Cash-Starved Zoomcar Unsure Of Its Future
SUMMARY

Ananda will be invest the capital in exchange for a convertible promissory note issued by Zoomcar

Post merger, a new agreement will be executed under which Ananda will subscribe to 1 Mn new shares of consolidated entity at $10 a share

Earlier last week, Zoomcar signed a definitive agreement for merger with US-based SPAC, Innovative International

Inc42 Daily Brief

Stay Ahead With Daily News & Analysis on India’s Tech & Startup Economy

Barely a week after Zoomcar inked a merger deal with Innovative International for Nasdaq IPO, the latter’s affiliate, Ananda Trust, has now invested $10 Mn in the car rental platform. 

Once the merger is completed, a new agreement will be executed under which Ananda will subscribe to 1 Mn newly issued shares of the consolidated entity at a purchase price of $10 per share. 

The amount will be invested in exchange for a convertible promissory note issued by Zoomcar to Ananda Trust. Besides, the transaction will also be subject to other customary closing conditions including registration rights.

In the event the deal falls through, the subscription agreement will automatically stand terminated.

The investment comes barely a week after Zoomcar unveiled its plans to go public on the Nasdaq via a SPAC listing. It has inked a definitive agreement for a merger with SPAC vehicle, Innovative International, to become a publicly listed firm. The merger will value the combined company at an ‘implied pro forma enterprise value’ of $456 Mn. 

With the Nasdaq listing, Zoomcar plans to raise $235 Mn that will largely be deployed to scale operations and to shore up its tech vertical.  Post the merger, Zoomcar shareholders will continue to retain a majority of the outstanding shares of the platform. 

Once the merger goes through, the combined entity will be renamed Zoomcar Holdings, which will then look at listing its common stock on Nasdaq.

The startup was founded in 2013 by Greg Moran and David Back (who exited the startup back in 2015). The Bengaluru-based platform allows users to directly hire a rental or a self-drive car directly through its website and mobile app. 

With 3 Mn active users and just 25,000 vehicles registered on its marketplace, Zoomcar continues to reel under the effects of the pandemic, which has wiped off a majority of its business. 
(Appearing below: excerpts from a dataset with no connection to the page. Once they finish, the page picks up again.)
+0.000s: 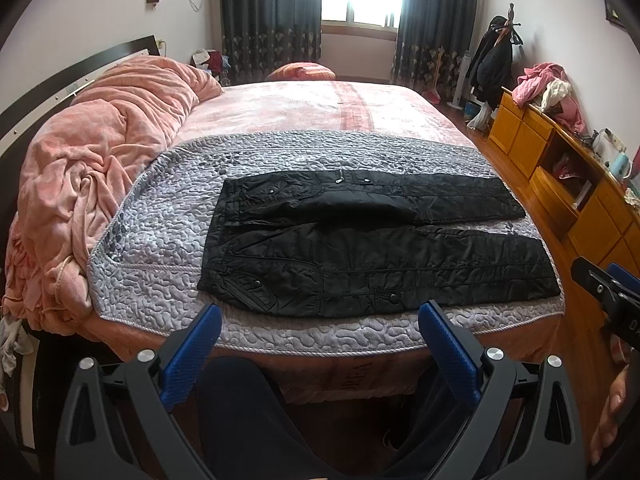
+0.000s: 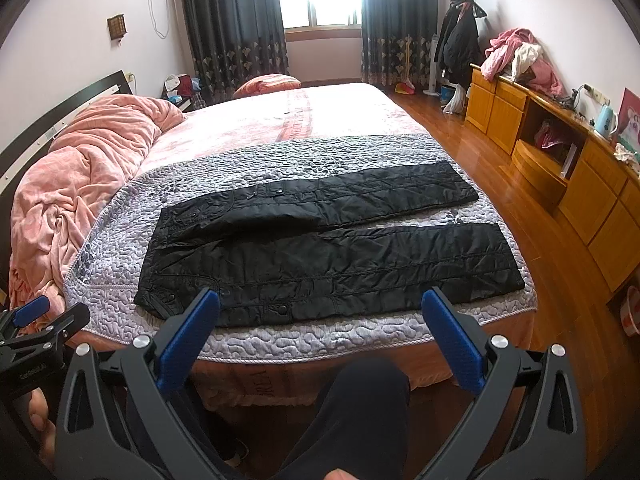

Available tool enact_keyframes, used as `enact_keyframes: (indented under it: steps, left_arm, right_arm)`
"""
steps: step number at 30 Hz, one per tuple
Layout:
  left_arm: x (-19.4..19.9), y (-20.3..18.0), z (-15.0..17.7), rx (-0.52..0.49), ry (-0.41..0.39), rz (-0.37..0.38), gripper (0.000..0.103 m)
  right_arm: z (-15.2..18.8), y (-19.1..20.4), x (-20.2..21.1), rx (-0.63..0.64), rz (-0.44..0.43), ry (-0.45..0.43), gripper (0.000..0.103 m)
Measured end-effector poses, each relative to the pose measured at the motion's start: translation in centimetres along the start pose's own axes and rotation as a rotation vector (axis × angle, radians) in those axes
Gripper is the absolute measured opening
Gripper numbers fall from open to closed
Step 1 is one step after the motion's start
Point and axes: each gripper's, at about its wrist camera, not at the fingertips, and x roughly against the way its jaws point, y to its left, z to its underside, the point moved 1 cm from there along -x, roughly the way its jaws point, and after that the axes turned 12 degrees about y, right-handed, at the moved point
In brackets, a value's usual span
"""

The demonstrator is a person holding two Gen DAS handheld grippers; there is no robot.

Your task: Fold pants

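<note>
Black quilted pants (image 1: 372,256) lie flat on a grey quilted mat (image 1: 168,224) at the near end of the bed, waist to the left, both legs spread apart and running right. They also show in the right wrist view (image 2: 332,260). My left gripper (image 1: 320,316) is open and empty, held just in front of the bed edge near the waist. My right gripper (image 2: 320,304) is open and empty, in front of the near leg. The right gripper's body shows at the right edge of the left wrist view (image 1: 608,292); the left gripper's body shows at the left edge of the right wrist view (image 2: 36,328).
A rumpled pink blanket (image 1: 92,168) is heaped along the left side of the bed. Wooden cabinets (image 2: 560,152) line the right wall across a wood floor (image 2: 472,140). My dark-clad legs (image 2: 352,420) are below the bed edge.
</note>
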Motion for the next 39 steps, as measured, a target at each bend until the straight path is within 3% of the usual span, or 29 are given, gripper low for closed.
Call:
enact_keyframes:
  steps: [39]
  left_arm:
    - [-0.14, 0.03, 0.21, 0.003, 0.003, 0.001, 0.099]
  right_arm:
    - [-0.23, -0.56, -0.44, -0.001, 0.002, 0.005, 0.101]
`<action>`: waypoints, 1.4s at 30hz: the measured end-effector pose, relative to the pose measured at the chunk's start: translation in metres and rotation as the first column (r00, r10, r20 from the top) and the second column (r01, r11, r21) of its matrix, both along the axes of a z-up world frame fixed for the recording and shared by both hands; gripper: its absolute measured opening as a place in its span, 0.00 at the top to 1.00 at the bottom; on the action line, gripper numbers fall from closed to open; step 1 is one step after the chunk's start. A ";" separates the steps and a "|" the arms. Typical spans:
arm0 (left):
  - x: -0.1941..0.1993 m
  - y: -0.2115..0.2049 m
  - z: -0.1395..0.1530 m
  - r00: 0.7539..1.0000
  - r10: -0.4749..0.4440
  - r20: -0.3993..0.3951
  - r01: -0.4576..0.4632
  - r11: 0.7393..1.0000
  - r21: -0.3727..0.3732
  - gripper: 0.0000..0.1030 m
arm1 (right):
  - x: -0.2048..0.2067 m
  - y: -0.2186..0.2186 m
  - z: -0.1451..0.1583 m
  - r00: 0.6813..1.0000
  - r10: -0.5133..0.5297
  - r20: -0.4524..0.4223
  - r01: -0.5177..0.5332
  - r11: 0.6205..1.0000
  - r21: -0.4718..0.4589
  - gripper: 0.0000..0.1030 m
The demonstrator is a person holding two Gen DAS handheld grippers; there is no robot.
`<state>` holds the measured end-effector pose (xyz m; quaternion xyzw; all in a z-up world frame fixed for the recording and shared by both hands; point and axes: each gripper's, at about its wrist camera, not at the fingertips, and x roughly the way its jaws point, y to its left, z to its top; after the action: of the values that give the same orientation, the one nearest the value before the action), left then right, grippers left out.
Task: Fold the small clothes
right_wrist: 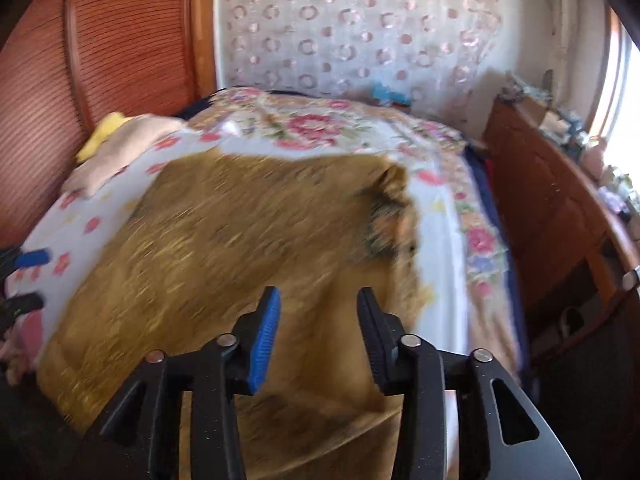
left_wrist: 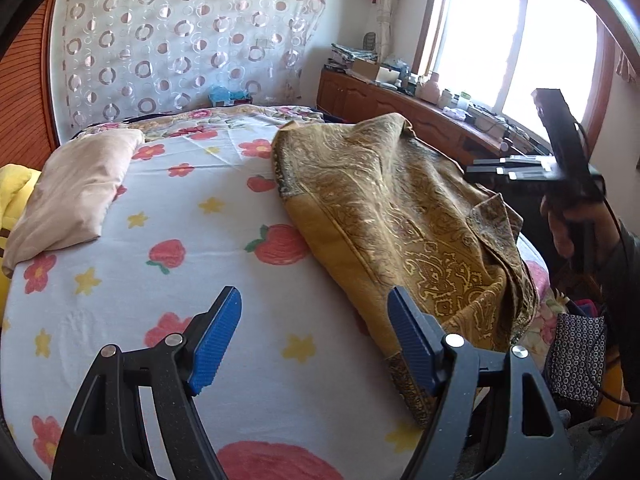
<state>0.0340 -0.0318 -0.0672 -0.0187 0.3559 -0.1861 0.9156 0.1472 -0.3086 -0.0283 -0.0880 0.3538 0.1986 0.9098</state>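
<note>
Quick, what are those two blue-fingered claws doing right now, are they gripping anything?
Left gripper: open wide, holding nothing; it hovers by the edge of the gold patterned cloth.
Right gripper: partly open above that cloth, gripping nothing.

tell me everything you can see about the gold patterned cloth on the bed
The gold cloth is a woven-looking fabric with paisley scrollwork and a plain mustard border band. It lies rumpled and partly folded over itself on the flowered bedsheet, toward the bed's window side, one corner humped up at the far end. Neither tongs grips it; the left tongs hover open beside its near edge.
</note>
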 end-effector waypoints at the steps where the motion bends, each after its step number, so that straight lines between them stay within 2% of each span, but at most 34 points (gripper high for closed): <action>1: 0.000 -0.003 0.000 1.000 -0.006 -0.001 0.006 1.000 0.006 0.26 | -0.007 0.000 -0.003 1.000 0.022 -0.014 -0.022 1.000 0.004 0.53; 5: -0.001 -0.008 -0.001 1.000 -0.016 -0.010 0.016 1.000 0.012 0.26 | -0.017 0.022 -0.025 0.995 0.082 -0.055 -0.082 0.997 -0.002 0.49; 9: -0.004 -0.013 -0.003 0.999 -0.029 -0.015 0.029 0.999 0.018 0.26 | -0.014 0.029 -0.042 0.995 0.045 -0.088 -0.050 0.998 -0.048 0.49; 12: -0.003 -0.015 -0.005 0.999 -0.039 -0.019 0.039 0.999 0.017 0.26 | -0.031 0.017 -0.044 0.996 0.037 -0.087 -0.041 0.998 -0.045 0.49; 13: -0.003 -0.015 -0.006 0.999 -0.043 -0.021 0.043 0.999 0.014 0.26 | -0.039 0.014 -0.041 0.995 0.037 -0.093 -0.042 0.998 -0.046 0.56; 15: -0.003 -0.016 -0.006 0.999 -0.047 -0.024 0.047 0.999 0.008 0.26 | -0.047 0.005 -0.043 0.994 0.047 -0.098 -0.052 0.998 -0.043 0.76; 16: -0.003 -0.017 -0.007 0.999 -0.048 -0.025 0.048 0.999 0.007 0.26 | -0.051 0.000 -0.043 0.994 0.045 -0.097 -0.050 0.997 -0.050 0.90; 17: -0.004 -0.017 -0.007 0.998 -0.049 -0.026 0.050 0.999 0.005 0.26 | -0.054 -0.004 -0.042 0.994 0.039 -0.099 -0.044 0.998 -0.053 0.93; 24: -0.005 -0.024 -0.011 0.996 -0.078 -0.052 0.078 0.997 0.000 0.26 | -0.102 -0.052 -0.010 0.998 -0.014 -0.061 0.013 1.000 -0.008 0.93; 28: -0.008 -0.031 -0.013 0.991 -0.111 -0.075 0.111 0.994 0.000 0.26 | -0.128 -0.081 -0.009 0.995 -0.063 -0.080 0.065 0.998 0.021 0.93; 31: -0.012 -0.033 -0.016 0.984 -0.143 -0.102 0.140 0.990 -0.030 0.26 | -0.131 -0.088 -0.007 0.992 -0.112 -0.054 0.113 0.993 0.017 0.76; 33: -0.015 -0.033 -0.018 0.982 -0.149 -0.116 0.146 0.989 -0.033 0.26 | -0.129 -0.088 -0.006 0.991 -0.132 -0.032 0.134 0.990 0.043 0.75; 36: -0.020 -0.031 -0.019 0.979 -0.157 -0.129 0.153 0.987 -0.038 0.36 | -0.123 -0.086 -0.009 0.988 -0.156 -0.019 0.157 0.986 0.056 0.71; 39: -0.025 -0.031 -0.019 0.973 -0.183 -0.142 0.176 0.982 -0.064 0.55 | -0.121 -0.077 -0.019 0.986 -0.169 0.000 0.169 0.985 0.043 0.71; 41: -0.028 -0.035 -0.020 0.965 -0.205 -0.160 0.197 0.978 -0.069 0.73 | -0.117 -0.067 -0.029 0.983 -0.186 0.010 0.185 0.982 0.029 0.71; 42: -0.030 -0.038 -0.021 0.962 -0.216 -0.170 0.207 0.976 -0.068 0.77 | -0.118 -0.068 -0.033 0.980 -0.198 0.013 0.198 0.980 0.020 0.71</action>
<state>0.0041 -0.0696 -0.0887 -0.0197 0.4307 -0.2893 0.8547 0.0287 -0.3766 -0.0609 -0.0453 0.3523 0.1098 0.9283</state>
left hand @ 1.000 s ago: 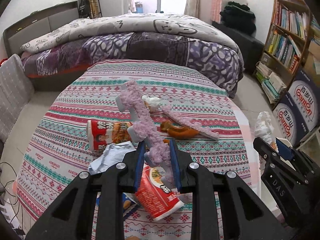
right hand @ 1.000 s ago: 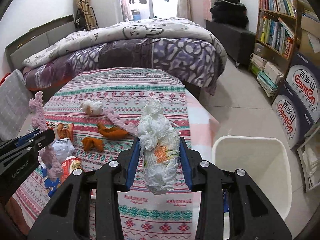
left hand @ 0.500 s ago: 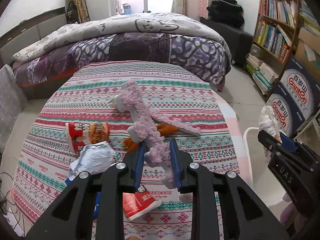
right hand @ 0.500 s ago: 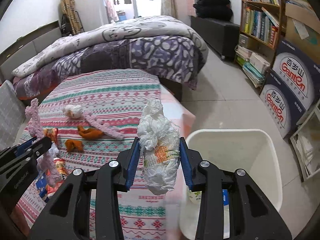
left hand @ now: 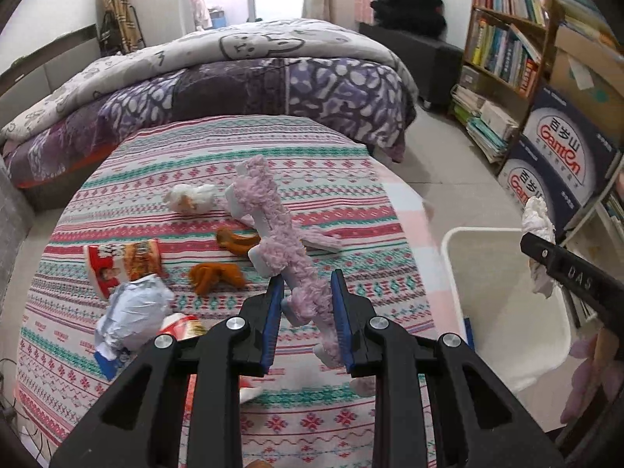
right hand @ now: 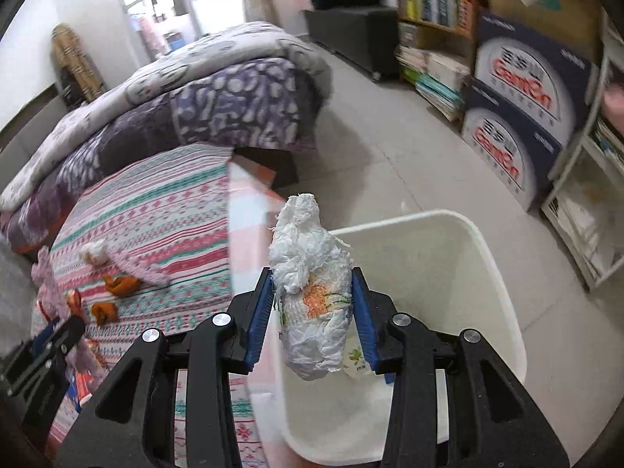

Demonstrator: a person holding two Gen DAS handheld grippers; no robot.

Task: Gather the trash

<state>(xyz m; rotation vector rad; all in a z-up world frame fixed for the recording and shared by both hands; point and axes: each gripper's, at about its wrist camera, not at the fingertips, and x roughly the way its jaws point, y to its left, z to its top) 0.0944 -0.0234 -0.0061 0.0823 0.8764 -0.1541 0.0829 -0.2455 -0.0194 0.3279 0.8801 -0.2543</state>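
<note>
Crumpled tissue wad (right hand: 312, 288) hangs over the white bin (right hand: 487, 257) as the right gripper (right hand: 312, 312) loosens its jaws; the left gripper (left hand: 306, 312) clenches pink fuzzy strip (left hand: 273, 226). Release near the bin's table-side rim risks a miss.

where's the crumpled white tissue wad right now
In the right wrist view the crumpled white tissue wad sits between the jaws of the right hand-held gripper, which are opening, above the white bin beside the striped table.

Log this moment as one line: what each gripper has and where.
left gripper: shut on fuzzy pink strip above striped table | right gripper: jaws opening, crumpled white tissue wad between them over white bin
</note>
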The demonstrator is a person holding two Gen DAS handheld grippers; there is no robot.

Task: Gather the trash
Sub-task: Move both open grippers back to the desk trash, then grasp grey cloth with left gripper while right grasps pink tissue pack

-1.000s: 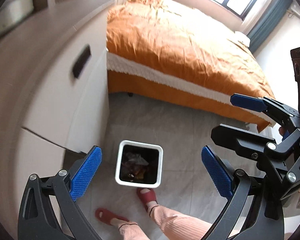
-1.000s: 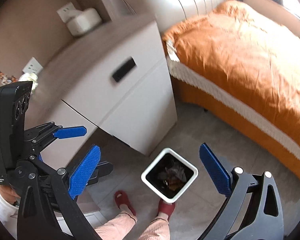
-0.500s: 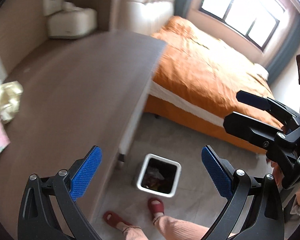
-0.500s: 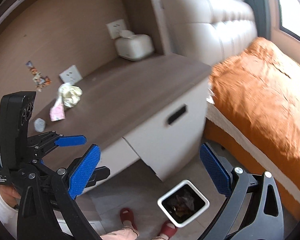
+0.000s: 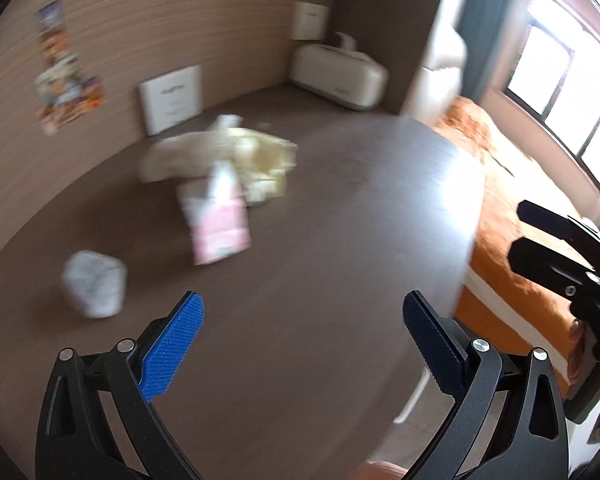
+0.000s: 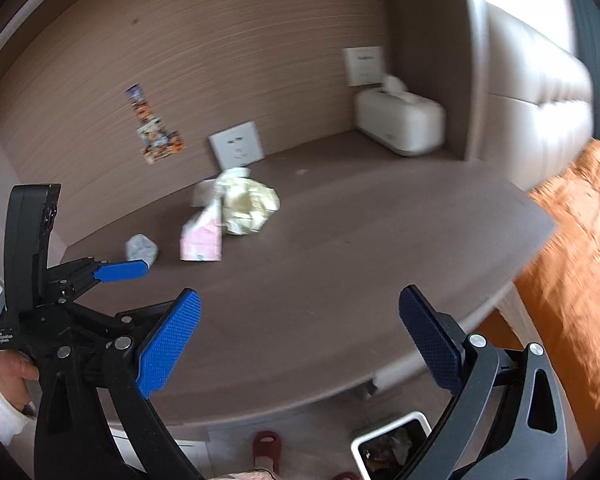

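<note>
Trash lies on the brown cabinet top (image 5: 340,240) (image 6: 340,248): a crumpled yellowish paper (image 5: 252,156) (image 6: 248,204), a pink and white wrapper (image 5: 218,220) (image 6: 202,238), and a small grey-white wad (image 5: 94,284) (image 6: 141,249). My left gripper (image 5: 304,344) hovers open and empty above the top, short of the wrapper; in the right wrist view it shows at the left (image 6: 120,284). My right gripper (image 6: 300,336) is open and empty over the top's front part. A white square bin (image 6: 392,444) holding trash stands on the floor below the cabinet edge.
A white tissue box (image 5: 340,76) (image 6: 400,120) sits in the back corner beside wall sockets (image 5: 172,100) (image 6: 238,148). The orange bed (image 5: 512,200) (image 6: 580,260) lies to the right. A person's red slipper (image 6: 266,446) and hand (image 6: 14,376) show below.
Both grippers have swung up from the floor bin to face the cabinet top and wall. The trash items have come into close view; the bin has dropped to the bottom edge.
</note>
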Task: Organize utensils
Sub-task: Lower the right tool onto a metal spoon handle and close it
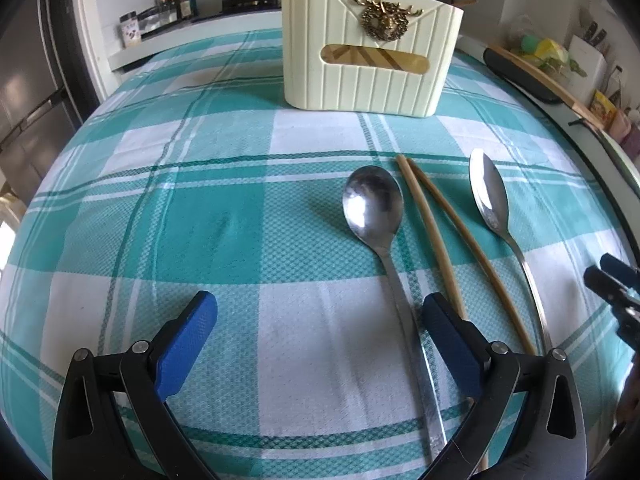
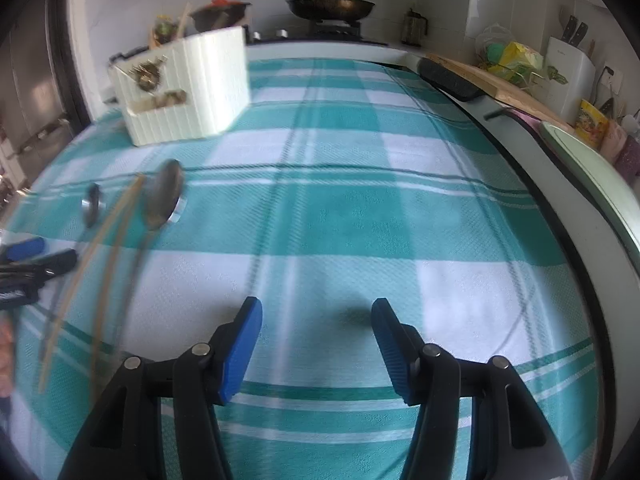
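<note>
Left tool (image 1: 318, 344) wide, empty, over round spoon (image 1: 376, 208) handle; we centre and close. Right tool (image 2: 316, 344) open, idle.

Bare cloth (image 2: 340, 220) right of spoons (image 2: 162, 196)

Both grippers tilt downward over the table. The left gripper (image 1: 320, 316) has its jaws spread wide, gripping nothing; the right gripper (image 2: 316, 320) gapes too, empty.
</note>
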Tool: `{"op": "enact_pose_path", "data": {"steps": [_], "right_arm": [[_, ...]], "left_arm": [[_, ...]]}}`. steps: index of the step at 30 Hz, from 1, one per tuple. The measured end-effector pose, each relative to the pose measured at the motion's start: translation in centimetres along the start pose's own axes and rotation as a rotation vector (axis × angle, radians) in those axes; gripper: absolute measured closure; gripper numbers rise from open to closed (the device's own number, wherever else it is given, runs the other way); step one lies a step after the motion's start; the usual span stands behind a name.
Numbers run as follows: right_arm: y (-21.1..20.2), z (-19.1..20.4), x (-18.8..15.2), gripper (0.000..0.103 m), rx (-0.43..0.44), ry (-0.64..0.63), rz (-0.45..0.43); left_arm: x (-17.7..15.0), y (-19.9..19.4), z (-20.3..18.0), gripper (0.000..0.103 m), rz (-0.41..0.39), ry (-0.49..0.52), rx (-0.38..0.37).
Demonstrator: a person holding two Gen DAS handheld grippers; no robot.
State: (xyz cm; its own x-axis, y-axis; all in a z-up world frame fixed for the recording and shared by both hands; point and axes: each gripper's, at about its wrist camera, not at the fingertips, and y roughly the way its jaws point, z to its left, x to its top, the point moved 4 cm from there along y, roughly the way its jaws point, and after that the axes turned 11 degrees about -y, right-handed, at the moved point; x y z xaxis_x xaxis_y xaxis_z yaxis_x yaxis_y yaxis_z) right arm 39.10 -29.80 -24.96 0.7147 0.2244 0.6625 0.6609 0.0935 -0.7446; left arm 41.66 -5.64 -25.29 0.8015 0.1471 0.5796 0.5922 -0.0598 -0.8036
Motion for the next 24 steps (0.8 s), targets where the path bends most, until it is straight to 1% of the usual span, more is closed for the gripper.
{"op": "enact_pose_path", "data": {"steps": [2, 4, 5, 6, 8, 10, 12, 13, 14, 16, 17, 20, 24], "right_arm": [[-0.5, 2.1, 1.1, 0.045, 0.080, -0.027, -0.024], [-0.4, 3.9, 2.0, 0.045, 0.128, -0.062, -0.028], [-0.2, 4.9, 2.6, 0.049, 0.151, -0.082, -0.030], [0.1, 5.5, 2.8, 0.056, 0.166, -0.092, -0.027], [1.0, 7.0, 3.7, 0.064, 0.204, -0.114, -0.006], [2.1, 7.9, 4.1, 0.067, 0.221, -0.130, 0.018], [3.2, 8.4, 4.2, 0.077, 0.225, -0.142, 0.049], [3.7, 8.6, 4.2, 0.079, 0.233, -0.145, 0.068], [4.1, 8.7, 4.1, 0.084, 0.230, -0.152, 0.076], [4.0, 8.5, 4.0, 0.090, 0.206, -0.168, 0.071], [4.0, 8.3, 3.9, 0.094, 0.197, -0.157, 0.071], [3.8, 7.2, 3.6, 0.097, 0.158, -0.118, 0.070], [3.1, 5.8, 2.8, 0.096, 0.094, -0.104, 0.072]], "left_arm": [[0.0, 0.0, 0.1, 0.001, -0.001, -0.002, 0.002], [0.0, 0.1, 0.0, 0.001, -0.001, 0.002, 0.007], [0.0, 0.1, 0.0, 0.001, -0.001, 0.003, 0.009], [0.0, 0.1, 0.0, 0.001, -0.002, 0.003, 0.009], [0.0, 0.1, 0.1, 0.001, -0.002, 0.000, 0.011], [0.0, 0.1, 0.1, 0.001, -0.003, -0.002, 0.014], [0.0, 0.0, 0.2, 0.001, -0.003, -0.002, 0.015], [0.0, 0.1, 0.2, 0.001, -0.003, -0.002, 0.016], [0.0, 0.1, 0.2, 0.001, -0.003, -0.001, 0.017], [-0.1, 0.1, 0.2, 0.000, -0.003, 0.001, 0.020], [-0.1, 0.1, 0.2, 0.000, -0.003, 0.001, 0.020], [-0.1, 0.0, 0.3, 0.000, -0.004, -0.002, 0.024], [-0.2, -0.1, 0.8, 0.000, -0.001, -0.004, 0.034]]}}
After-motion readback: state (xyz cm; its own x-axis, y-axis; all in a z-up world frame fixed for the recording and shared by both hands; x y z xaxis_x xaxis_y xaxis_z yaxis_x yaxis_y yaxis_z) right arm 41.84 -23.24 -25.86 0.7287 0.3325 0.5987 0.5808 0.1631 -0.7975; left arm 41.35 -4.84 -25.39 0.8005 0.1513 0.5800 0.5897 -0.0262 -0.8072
Problems Galore At Zoomcar

Despite being backed by some of the biggest investors in the world including Sequoia, Ford and homegrown Mahindra&Mahindra, the startup has failed to scale up since being founded nearly a decade back.

While the pandemic wreaked havoc on Zoomcar’s bottom line, the platform’s multiple pivots over the past many years have led increasing losses and high cash burn. Its debt-to-equity ratio stood at 1.57 in FY20 and worsened by a big margin to reach 2.40 in FY21.

Zoomcar’s revenue from operations fell by over 70% from FY20 to INR 79.3 Cr, with a loss of INR 152.6 Cr.

While it has raised $290 Mn in funding so far, Zoomcar has especially been caught between a series of customer complaints, related to the quality of service, delayed payouts, arbitrary charges and even theft of auto parts.

With the startup counting on a listing at the Nasdaq, Zoomcar treads vicariously as it straddles between listing amidst volatile market sentiment and raising money amidst heavy cash burn. What emerges from the situation, will decide whether one of India’s biggest car rental startups will see a better future. 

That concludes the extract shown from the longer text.